» INSTRUCTIONS FOR THE TASK
Quote only the lines from the top of the listing below down to and including the line with "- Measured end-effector".

» GIVEN DATA
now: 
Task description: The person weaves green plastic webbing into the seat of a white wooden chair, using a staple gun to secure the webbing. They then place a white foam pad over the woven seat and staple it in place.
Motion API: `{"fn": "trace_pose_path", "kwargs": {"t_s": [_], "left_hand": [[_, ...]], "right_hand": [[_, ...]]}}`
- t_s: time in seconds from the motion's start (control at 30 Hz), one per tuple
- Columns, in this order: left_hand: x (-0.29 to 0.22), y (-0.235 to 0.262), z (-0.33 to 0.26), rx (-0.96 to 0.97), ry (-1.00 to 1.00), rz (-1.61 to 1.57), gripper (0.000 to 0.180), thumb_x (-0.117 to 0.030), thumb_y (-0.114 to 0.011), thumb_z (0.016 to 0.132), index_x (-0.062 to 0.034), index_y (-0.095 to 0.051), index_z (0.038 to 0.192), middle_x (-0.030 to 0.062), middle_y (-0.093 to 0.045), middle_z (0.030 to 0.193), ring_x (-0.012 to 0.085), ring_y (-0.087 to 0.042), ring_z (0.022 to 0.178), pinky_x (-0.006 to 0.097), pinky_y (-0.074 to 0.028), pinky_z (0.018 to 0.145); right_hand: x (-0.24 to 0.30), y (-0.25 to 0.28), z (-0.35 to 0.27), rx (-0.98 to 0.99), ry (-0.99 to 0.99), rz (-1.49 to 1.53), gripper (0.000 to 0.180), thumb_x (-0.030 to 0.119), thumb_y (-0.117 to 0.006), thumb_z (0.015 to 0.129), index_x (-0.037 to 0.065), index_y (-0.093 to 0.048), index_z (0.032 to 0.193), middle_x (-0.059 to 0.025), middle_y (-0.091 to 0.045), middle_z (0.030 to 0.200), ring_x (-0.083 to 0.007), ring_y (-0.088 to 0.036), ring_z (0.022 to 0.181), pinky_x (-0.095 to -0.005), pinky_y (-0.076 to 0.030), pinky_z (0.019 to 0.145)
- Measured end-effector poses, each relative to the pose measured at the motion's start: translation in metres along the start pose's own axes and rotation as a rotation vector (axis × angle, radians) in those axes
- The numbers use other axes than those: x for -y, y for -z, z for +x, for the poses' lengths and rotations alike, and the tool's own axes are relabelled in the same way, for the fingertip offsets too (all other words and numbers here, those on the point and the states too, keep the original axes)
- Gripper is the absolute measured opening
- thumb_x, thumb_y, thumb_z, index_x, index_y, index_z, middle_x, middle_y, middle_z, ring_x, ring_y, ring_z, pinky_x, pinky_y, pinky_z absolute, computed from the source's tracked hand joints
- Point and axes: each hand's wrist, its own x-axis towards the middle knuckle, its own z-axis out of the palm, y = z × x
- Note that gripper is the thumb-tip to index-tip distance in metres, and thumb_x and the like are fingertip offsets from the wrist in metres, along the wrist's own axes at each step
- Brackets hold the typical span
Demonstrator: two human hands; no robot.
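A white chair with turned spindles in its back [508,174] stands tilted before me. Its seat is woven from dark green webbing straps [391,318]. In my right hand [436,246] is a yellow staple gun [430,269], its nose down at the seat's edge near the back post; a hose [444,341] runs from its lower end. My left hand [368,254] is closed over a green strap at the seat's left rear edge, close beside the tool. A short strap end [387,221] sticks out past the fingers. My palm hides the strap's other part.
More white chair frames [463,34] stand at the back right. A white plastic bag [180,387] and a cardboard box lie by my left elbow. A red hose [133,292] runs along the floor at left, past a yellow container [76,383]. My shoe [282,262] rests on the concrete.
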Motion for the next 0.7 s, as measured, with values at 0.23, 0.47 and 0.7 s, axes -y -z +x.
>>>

» RESULT
now: 
Task description: The person weaves green plastic webbing into the seat of a white wooden chair, using a staple gun to secure the webbing. They then place a white foam pad over the woven seat and staple it in place.
Motion API: `{"fn": "trace_pose_path", "kwargs": {"t_s": [_], "left_hand": [[_, ...]], "right_hand": [[_, ...]]}}`
- t_s: time in seconds from the motion's start (control at 30 Hz), one per tuple
- Columns, in this order: left_hand: x (-0.29 to 0.22), y (-0.235 to 0.262), z (-0.33 to 0.26), rx (-0.96 to 0.97), ry (-1.00 to 1.00), rz (-1.61 to 1.57), gripper (0.000 to 0.180), thumb_x (-0.117 to 0.030), thumb_y (-0.114 to 0.011), thumb_z (0.016 to 0.132), index_x (-0.062 to 0.034), index_y (-0.095 to 0.051), index_z (0.038 to 0.192), middle_x (-0.030 to 0.062), middle_y (-0.093 to 0.045), middle_z (0.030 to 0.193), ring_x (-0.012 to 0.085), ring_y (-0.087 to 0.042), ring_z (0.022 to 0.178), pinky_x (-0.006 to 0.097), pinky_y (-0.074 to 0.028), pinky_z (0.018 to 0.145); right_hand: x (-0.24 to 0.30), y (-0.25 to 0.28), z (-0.35 to 0.27), rx (-0.98 to 0.99), ry (-0.99 to 0.99), rz (-1.49 to 1.53), gripper (0.000 to 0.180), thumb_x (-0.030 to 0.119), thumb_y (-0.117 to 0.006), thumb_z (0.015 to 0.129), index_x (-0.037 to 0.065), index_y (-0.093 to 0.048), index_z (0.032 to 0.193), middle_x (-0.059 to 0.025), middle_y (-0.091 to 0.045), middle_z (0.030 to 0.200), ring_x (-0.083 to 0.007), ring_y (-0.088 to 0.036), ring_z (0.022 to 0.181), pinky_x (-0.095 to -0.005), pinky_y (-0.076 to 0.030), pinky_z (0.019 to 0.145)
- Measured end-effector poses, each relative to the pose measured at the motion's start: translation in metres along the start pose's own axes and rotation as a rotation vector (axis × angle, radians) in those axes

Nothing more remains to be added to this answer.